-- TO DO --
Should a line below contain the word "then", report it.
··· INPUT DATA
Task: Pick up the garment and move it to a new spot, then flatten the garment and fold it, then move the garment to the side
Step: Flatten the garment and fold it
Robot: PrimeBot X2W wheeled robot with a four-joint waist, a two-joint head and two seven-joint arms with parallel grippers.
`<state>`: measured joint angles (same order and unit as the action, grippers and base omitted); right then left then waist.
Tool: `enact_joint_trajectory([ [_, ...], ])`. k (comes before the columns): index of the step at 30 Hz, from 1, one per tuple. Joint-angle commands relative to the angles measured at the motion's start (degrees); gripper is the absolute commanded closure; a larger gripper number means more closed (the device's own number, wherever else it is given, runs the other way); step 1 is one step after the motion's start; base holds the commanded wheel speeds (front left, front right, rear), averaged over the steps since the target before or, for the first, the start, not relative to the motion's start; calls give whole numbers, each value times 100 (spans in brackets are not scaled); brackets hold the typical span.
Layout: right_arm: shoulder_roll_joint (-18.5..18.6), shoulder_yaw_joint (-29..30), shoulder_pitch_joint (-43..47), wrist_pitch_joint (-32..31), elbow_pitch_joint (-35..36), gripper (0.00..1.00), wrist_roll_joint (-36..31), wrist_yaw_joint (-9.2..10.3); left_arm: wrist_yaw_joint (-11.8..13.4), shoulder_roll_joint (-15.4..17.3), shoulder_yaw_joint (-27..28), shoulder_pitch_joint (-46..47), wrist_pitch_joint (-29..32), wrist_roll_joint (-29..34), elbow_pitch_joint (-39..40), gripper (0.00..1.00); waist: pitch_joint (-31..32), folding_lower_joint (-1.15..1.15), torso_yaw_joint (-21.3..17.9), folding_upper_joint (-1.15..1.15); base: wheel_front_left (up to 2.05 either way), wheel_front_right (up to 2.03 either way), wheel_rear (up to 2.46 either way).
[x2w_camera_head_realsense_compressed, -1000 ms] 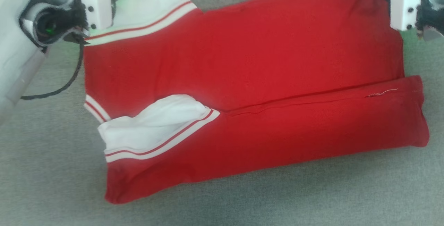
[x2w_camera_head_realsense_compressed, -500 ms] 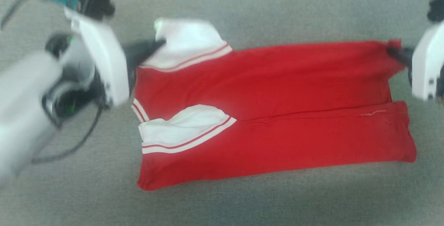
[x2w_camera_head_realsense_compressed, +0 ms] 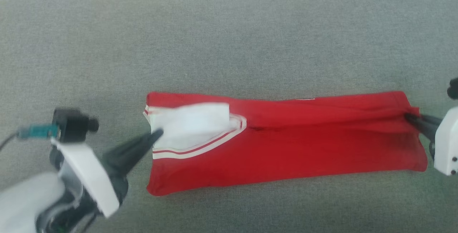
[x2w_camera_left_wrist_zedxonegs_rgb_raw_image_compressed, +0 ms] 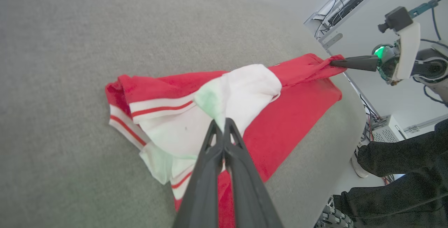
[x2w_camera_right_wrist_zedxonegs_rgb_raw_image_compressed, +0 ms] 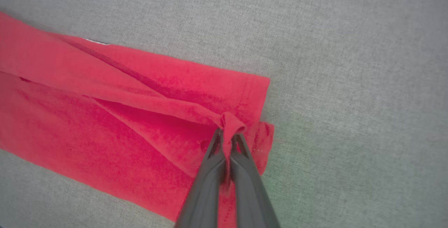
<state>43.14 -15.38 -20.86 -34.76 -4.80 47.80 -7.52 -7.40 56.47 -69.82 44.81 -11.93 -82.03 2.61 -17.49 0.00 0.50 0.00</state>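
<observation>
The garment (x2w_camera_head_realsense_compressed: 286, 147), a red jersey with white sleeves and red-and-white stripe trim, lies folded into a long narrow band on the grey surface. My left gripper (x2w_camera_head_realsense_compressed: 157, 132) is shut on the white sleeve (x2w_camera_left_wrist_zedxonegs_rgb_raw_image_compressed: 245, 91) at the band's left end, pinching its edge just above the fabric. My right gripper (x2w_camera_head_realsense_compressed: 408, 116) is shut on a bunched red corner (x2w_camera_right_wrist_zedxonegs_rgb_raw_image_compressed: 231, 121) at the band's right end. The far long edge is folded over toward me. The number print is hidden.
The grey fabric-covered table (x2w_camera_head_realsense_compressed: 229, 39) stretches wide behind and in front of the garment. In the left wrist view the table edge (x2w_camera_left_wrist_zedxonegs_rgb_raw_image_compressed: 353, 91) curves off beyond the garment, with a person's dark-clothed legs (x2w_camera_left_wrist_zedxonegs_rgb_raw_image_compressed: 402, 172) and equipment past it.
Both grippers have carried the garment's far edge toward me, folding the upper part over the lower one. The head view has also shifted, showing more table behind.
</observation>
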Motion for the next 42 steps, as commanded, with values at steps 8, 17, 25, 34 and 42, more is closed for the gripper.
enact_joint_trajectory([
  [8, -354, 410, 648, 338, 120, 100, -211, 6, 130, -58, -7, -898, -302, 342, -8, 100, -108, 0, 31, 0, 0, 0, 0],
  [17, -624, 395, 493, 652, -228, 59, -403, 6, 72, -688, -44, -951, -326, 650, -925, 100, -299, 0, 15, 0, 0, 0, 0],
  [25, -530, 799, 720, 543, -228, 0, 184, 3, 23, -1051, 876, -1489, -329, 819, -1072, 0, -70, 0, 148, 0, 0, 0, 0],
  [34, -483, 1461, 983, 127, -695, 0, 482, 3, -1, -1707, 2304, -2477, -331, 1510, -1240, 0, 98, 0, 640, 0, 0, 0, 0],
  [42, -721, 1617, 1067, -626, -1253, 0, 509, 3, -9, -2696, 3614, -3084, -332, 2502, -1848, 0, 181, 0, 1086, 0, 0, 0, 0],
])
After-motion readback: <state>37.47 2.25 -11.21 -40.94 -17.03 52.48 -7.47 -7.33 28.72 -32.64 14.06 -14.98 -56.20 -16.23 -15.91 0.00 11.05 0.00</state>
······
-- ANSWER TO THIS EXERCISE --
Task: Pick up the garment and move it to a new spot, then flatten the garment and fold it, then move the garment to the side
`<state>`: measured joint angles (same order and unit as the action, grippers and base omitted); right then left then waist.

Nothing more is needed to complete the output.